- Task objective
Please repeat the lines below, exactly and only, from the one that holds "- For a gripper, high" through the one that holds "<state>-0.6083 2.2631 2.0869".

---- Supplied material

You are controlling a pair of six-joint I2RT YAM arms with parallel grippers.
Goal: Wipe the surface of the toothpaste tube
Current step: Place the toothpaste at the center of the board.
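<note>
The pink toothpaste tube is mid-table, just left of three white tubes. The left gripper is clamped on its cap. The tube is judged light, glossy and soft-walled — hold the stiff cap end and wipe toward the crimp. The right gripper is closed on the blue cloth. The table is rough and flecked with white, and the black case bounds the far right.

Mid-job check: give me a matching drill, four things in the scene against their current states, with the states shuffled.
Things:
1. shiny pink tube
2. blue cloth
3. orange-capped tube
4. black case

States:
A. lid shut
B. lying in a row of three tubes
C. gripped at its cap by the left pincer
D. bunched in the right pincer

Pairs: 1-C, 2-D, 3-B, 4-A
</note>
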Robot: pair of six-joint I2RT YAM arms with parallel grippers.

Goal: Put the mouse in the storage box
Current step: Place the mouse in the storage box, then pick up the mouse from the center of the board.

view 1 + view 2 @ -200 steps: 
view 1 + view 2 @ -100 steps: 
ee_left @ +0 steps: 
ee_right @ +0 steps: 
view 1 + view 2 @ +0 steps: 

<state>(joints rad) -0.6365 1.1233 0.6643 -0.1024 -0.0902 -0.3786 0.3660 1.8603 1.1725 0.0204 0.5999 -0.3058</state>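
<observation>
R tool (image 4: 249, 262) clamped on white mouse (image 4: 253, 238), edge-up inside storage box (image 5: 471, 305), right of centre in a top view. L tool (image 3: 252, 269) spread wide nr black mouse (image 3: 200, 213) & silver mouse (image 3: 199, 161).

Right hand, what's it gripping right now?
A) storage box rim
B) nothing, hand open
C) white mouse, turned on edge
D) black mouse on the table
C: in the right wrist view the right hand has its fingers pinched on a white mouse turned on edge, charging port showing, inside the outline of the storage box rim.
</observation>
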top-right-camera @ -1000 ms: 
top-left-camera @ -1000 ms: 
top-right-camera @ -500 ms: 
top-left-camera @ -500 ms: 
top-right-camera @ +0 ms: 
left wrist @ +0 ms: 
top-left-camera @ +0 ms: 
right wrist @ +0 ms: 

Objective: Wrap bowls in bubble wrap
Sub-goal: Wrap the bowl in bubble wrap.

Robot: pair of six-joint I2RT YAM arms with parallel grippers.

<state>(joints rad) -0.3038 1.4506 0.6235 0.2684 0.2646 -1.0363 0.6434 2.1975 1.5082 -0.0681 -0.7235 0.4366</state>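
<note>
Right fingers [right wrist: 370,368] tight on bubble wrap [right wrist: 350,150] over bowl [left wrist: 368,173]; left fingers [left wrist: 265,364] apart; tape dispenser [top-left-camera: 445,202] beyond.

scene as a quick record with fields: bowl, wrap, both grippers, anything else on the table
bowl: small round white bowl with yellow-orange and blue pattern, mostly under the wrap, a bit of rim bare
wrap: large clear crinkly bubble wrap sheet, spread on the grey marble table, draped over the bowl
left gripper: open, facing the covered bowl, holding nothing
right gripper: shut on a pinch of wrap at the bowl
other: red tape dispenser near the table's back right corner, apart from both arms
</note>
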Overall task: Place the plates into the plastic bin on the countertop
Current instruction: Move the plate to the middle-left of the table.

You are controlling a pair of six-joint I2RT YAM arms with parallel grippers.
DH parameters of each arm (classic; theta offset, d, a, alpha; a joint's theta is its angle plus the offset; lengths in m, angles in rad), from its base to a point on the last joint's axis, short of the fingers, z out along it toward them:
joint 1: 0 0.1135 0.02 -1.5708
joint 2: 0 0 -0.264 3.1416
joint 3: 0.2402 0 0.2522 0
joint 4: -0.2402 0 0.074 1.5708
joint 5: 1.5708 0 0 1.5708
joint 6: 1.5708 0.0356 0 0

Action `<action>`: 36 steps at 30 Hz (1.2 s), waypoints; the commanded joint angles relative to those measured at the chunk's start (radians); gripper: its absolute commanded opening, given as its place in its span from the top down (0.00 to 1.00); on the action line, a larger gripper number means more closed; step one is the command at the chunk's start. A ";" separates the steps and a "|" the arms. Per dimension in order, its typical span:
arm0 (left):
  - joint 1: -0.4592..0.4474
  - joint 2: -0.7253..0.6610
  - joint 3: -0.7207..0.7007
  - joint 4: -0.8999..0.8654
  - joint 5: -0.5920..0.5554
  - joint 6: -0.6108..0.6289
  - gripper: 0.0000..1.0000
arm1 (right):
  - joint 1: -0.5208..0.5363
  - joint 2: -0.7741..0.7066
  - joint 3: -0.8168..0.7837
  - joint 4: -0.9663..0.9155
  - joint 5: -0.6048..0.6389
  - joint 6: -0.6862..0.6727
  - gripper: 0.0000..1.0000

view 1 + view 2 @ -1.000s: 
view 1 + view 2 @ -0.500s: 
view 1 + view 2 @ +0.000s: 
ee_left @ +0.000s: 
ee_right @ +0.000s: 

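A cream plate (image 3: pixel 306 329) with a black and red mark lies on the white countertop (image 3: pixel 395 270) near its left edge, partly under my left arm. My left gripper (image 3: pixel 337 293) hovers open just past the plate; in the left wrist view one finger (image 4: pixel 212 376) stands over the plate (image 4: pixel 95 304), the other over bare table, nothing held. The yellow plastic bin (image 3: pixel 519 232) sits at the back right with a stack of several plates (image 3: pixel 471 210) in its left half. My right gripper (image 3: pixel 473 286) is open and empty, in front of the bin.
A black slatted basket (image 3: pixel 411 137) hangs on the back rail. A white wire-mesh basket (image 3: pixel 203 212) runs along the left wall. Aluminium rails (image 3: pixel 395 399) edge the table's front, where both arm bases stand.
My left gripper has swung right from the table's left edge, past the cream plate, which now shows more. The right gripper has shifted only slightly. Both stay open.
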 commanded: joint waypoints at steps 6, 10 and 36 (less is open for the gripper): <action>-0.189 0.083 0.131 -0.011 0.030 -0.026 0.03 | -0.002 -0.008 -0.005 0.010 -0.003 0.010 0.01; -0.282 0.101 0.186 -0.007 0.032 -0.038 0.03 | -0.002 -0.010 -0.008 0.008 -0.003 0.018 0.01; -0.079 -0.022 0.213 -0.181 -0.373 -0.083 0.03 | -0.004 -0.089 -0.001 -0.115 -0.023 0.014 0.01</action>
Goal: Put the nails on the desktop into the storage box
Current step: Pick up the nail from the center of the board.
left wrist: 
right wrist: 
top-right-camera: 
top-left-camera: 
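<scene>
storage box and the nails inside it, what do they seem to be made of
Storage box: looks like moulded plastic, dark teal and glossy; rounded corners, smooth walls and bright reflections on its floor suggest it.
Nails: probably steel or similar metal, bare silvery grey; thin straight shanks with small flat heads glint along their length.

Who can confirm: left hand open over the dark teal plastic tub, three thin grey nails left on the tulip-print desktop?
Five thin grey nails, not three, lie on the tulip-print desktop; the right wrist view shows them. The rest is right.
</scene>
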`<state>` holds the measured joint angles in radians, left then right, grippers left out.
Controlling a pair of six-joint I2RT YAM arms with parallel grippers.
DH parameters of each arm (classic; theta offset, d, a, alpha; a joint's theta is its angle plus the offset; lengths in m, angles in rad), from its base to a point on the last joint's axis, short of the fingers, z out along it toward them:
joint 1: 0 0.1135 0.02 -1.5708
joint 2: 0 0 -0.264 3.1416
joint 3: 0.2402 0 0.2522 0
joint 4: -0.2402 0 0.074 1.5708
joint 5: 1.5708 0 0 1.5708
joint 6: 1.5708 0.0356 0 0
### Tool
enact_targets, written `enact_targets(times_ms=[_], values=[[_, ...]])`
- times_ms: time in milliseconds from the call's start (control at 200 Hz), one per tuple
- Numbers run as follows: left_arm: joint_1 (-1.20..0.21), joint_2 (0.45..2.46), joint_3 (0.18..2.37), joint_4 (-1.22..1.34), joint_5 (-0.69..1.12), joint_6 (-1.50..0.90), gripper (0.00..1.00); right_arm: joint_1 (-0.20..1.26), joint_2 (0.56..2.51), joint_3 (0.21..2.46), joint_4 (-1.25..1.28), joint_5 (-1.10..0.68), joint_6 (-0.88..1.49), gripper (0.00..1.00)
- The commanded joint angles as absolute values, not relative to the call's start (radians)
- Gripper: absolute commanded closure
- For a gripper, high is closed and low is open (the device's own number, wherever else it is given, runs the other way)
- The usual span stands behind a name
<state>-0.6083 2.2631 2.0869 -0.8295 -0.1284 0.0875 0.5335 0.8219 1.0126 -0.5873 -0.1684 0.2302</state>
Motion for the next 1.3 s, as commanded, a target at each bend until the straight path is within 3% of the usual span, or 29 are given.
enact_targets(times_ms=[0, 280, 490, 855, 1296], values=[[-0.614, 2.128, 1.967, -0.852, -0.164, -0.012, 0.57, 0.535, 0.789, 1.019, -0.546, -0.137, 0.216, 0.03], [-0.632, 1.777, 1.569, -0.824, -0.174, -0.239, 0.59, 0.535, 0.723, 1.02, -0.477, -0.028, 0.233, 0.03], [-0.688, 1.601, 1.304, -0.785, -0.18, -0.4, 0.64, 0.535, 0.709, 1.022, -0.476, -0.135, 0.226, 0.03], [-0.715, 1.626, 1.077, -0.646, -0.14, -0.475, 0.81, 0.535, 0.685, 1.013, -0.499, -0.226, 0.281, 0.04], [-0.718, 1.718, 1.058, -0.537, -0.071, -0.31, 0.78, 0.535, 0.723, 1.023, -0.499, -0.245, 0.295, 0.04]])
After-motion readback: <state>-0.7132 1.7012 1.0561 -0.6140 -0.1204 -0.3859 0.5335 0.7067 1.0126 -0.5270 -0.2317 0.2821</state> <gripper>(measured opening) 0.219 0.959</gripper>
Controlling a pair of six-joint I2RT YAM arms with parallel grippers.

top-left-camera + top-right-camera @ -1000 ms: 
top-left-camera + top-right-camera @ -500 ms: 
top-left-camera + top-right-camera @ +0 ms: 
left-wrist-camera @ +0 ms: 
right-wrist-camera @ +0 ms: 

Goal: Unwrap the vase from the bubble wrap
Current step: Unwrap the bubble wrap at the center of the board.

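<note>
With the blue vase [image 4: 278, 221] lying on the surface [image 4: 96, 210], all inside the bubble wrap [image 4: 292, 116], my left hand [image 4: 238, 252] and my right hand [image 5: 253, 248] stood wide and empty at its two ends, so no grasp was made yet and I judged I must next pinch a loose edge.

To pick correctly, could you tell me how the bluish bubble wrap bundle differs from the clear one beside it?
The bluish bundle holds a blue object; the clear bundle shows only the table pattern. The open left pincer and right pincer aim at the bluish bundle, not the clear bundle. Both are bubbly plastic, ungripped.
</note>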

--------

- Answer box
- For a gripper, high is closed and low is open (the device's own number, wherever else it is given, runs the other way)
- The usual span stands behind a name
<state>-0.6083 2.2631 2.0869 -0.8295 -0.1284 0.0875 0.5335 0.8219 1.0126 -0.5873 -0.1684 0.2302</state>

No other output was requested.